「 2 」

 狐空が鳥を飛ばしているのを見ていると、制服の裾を引っ張られる。振り向くと、姫さまだった少女がいた。もじもじしている。裕也が「なに?」と言い、目の高さを合わせると、彼女は恥ずかしそうに開口した。小声で。


「あ、あのね、……あ、私ヒナタっていうの。で、でね、あなたが住む部屋の隣にはね、『うずまきナルト』っていう男の子が住んでいるの」

「うん。(すごい名前だな)」


 何が言いたいんだろう。安心させるような笑顔のまま続きを待つ。『ナルト』という名前を聞いたとき、心のどこかが引っ掛かったが、裕也は無視した。
 「だからね、」と顔を上げたヒナタは、真っすぐに目を見据えてきた。白い瞳。


「ナ、ナルト君に手を出しちゃ、ダメだよ

「……あぁ、うん、そりゃモチロン」


 何言ってるの、この人?
 裕也の微笑みは、完全に苦笑いに替わっていた。念のために確認しておく。「一応言っておくけど、俺、男だよ?
 それを聞くと、ヒナタは今度こそ顔を真っ赤にさせた。「ごめんなさい!」と何度も謝ってくる。泣きそうだ。……俺も泣きそうだけど。


「どうした?」


 狐空がやって来た。
 苦笑する裕也の前でヒナタが挙動不審になっていることを訝しんだらしい。
 裕也は縋るように言う。


「俺、男に見えます? 女に見えます?」

「は? 男だろ。お前何言ってんの?


 よかった!
 不思議そうな顔をしている狐空を抱きしめたくなる。
 幼い頃イギリスに住んでいた時代はよく『お前は女みたいだ』と言われたが、高校生になるころには誰にもそんなことは言われなくなった。結構身長ものびたし、ほどほどに筋肉もついた。生徒会役員に任命されるまでに、皆から尊敬されたりした。
 それが、今になって『女だと疑いませんでした』だ。悪夢の再来。プライドの危機。
 しかし狐空は当たり前のように否定してくれた。これは安心した。


「やっぱ、あんた、いい人ですね。これでそろそろ『名前何て言うの?』と聞いてくれれば、さらに良いんですけど」

興味ないし。お前なんて『お前』で充分。……行くぞ」


 パパパッ、と狐空が指を動かす。速過ぎて見えない。
 すると突然空間が歪んだ。
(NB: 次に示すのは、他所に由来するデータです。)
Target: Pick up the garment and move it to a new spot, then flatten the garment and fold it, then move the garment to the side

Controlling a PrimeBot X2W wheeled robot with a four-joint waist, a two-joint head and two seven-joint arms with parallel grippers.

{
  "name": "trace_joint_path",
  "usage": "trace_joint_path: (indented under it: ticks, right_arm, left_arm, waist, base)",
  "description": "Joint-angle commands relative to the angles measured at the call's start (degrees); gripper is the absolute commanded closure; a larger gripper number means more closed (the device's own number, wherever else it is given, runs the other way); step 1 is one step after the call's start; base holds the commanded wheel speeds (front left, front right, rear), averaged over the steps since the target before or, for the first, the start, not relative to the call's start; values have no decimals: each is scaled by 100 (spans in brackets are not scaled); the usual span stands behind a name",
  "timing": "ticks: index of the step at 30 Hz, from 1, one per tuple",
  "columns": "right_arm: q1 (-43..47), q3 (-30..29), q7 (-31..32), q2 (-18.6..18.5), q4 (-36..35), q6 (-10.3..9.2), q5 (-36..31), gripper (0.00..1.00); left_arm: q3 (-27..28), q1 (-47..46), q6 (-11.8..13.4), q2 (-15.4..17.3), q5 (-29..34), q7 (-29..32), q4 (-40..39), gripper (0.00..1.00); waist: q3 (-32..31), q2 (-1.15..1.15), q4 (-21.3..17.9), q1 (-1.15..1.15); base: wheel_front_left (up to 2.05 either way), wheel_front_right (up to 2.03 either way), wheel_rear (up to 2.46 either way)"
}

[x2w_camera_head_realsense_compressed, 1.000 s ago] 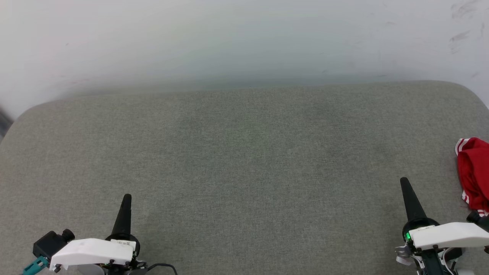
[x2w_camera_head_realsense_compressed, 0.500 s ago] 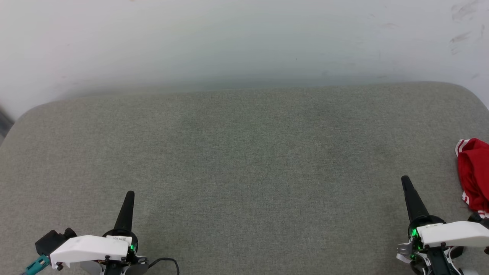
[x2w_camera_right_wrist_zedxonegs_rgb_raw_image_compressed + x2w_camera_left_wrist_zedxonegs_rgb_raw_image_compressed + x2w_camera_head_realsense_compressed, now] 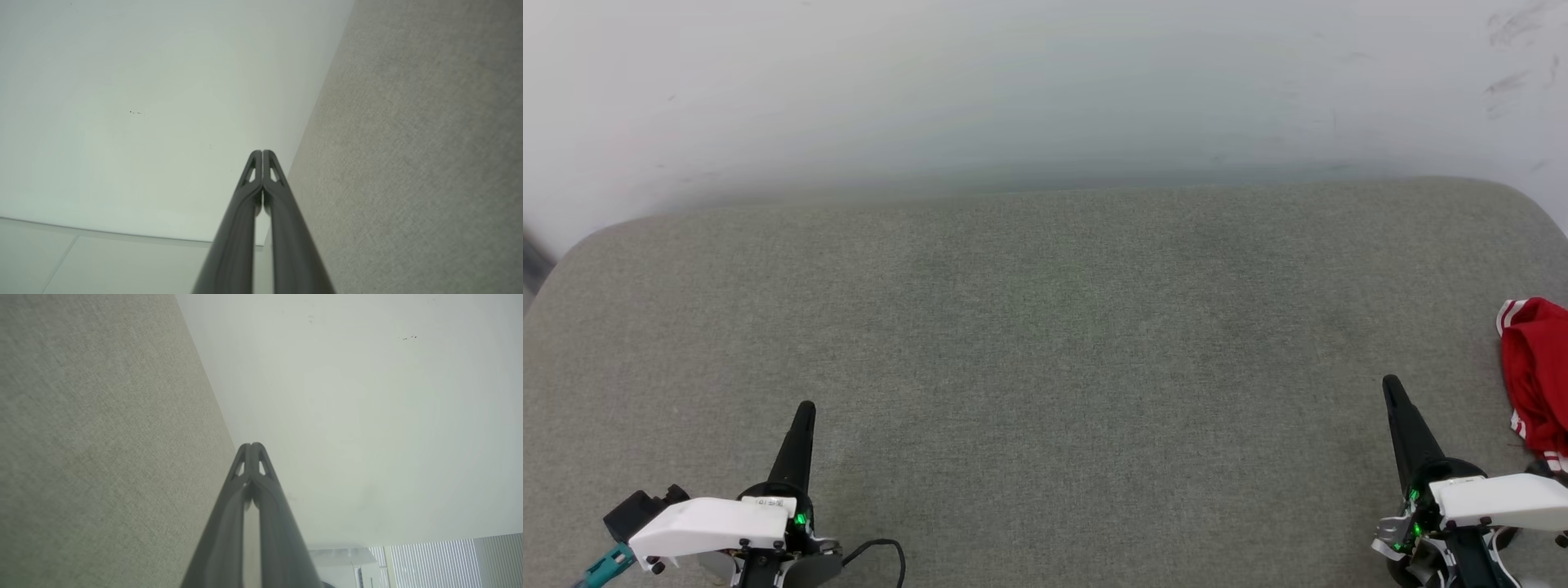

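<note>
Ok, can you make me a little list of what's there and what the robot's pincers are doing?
shirt: red with white stripes, bunched up at the right edge of the grey pad, partly out of picture
left pincer: shut, holding nothing, lower left
right pincer: shut, holding nothing, lower right, its fingers apart from the shirt
behind: pale wall

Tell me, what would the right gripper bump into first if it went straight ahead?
Probably the white wall: the right gripper points across bare cushion toward it. The red shirt lies off to its side.
</note>
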Motion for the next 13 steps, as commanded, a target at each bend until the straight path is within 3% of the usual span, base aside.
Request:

ぐにゃりと周りの木々が曲がる。驚いて目をつぶる。すさまじい風が裕也の髪を掠う。
 数秒して「着いた」という狐空の声に、目を開ける。


「ここの2階の部屋に住んでもらうから」


 ボソリと言ったナルトの背後には、とてもボロい建物が建っていた。
 ――ここに、住むのか。
 豪華絢爛な金持ち学校に住んでいた裕也は、頬を引き攣らせた。

 これが、あの驚きの瞬間(冒頭参照)の5分前の話。